START Records provided
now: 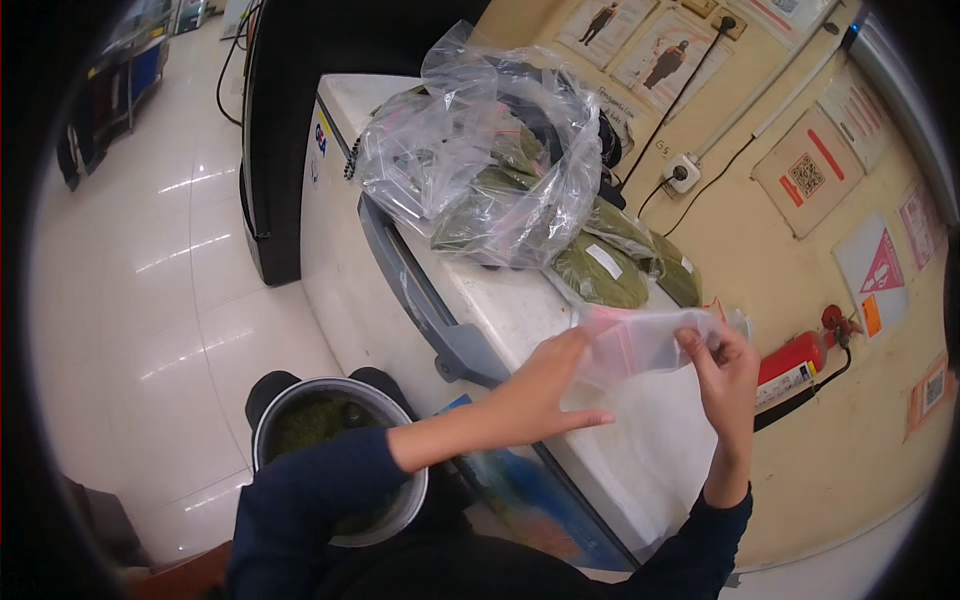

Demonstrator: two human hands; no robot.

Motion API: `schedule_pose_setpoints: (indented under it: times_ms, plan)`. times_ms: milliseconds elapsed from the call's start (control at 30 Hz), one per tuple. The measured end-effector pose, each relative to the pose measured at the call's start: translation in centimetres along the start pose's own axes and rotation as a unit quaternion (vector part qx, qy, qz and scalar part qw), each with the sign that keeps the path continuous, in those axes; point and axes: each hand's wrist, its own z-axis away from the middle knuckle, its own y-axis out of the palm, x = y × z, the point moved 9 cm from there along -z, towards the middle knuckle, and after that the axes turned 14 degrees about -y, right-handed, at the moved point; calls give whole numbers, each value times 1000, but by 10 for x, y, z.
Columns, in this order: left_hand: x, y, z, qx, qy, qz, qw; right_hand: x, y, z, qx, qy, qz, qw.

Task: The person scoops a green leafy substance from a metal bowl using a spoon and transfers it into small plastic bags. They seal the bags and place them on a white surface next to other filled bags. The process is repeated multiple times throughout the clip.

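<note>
A clear plastic bag with pinkish-red stripes [630, 349] is held above the white lid of a chest freezer [517, 300]. My right hand [727, 375] pinches its right end between thumb and fingers. At the left end is my left hand [544, 386], its thumb stuck out apart; the fingertips are blurred against the plastic, so their grip is unclear. Just beyond the hands lies a filled bag of green contents [589, 281] with a white label. Behind that, a large clear plastic bag [517, 172] holds more green packs and some small clear bags.
A metal pot [420, 499] with green contents [307, 427] stands low at my left, partly under my left forearm. The freezer's grey handle [409, 289] juts from its front. A red fire extinguisher [791, 360] and power cables [675, 75] are along the wall at right.
</note>
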Motion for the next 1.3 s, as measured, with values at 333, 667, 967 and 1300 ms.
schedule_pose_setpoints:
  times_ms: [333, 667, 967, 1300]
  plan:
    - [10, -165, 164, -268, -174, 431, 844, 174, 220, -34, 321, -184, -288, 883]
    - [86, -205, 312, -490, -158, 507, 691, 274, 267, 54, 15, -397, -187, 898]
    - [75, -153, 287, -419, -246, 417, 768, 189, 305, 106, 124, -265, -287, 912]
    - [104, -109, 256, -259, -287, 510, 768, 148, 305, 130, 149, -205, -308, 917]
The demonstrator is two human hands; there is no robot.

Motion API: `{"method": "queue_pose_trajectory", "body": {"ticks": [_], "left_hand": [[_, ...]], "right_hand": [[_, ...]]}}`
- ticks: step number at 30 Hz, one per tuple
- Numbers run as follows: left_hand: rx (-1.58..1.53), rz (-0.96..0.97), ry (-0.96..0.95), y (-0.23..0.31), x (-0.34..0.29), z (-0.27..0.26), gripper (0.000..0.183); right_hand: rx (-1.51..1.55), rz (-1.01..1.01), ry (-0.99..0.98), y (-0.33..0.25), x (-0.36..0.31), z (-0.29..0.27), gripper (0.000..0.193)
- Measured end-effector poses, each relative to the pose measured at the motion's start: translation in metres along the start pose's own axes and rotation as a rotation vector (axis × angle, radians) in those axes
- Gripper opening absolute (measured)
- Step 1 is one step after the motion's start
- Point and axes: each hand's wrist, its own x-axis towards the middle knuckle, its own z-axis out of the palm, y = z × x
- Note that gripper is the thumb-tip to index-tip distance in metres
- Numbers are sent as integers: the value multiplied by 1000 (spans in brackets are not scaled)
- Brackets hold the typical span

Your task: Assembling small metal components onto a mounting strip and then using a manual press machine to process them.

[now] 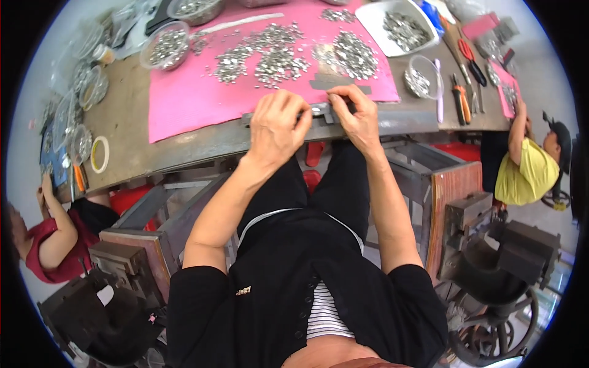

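Note:
My left hand is closed over the front edge of the bench, fingers curled, thumb toward the middle. What it may pinch is hidden beneath the fingers. To its right, my right hand has thumb and forefinger drawn together at a small grey metal fixture on the bench edge. Anything between those fingertips is too small to make out. Just beyond the hands, flat grey strips lie on a pink sheet. Small shiny metal pieces spread across the sheet in loose piles, another pile at the right.
A white tray and clear tubs hold more metal pieces. Right of the sheet lie orange-handled pliers, red-handled scissors and a lilac stick. A tape roll lies left. Two people work at either side.

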Motion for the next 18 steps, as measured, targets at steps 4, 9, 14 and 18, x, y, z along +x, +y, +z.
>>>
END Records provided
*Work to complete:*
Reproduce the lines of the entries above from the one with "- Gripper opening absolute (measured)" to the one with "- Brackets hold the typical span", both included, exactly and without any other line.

*Output for this exercise:*
- Gripper opening absolute (measured)
- Step 1 is one step after the motion's start
- Point and axes: each hand's wrist, its own x-axis towards the middle knuckle, its own z-axis out of the palm, y = z × x
- Note that gripper is the thumb-tip to index-tip distance in metres
- Numbers are sent as integers: the value multiplied by 1000 (spans in brackets are not scaled)
- Brackets hold the typical span

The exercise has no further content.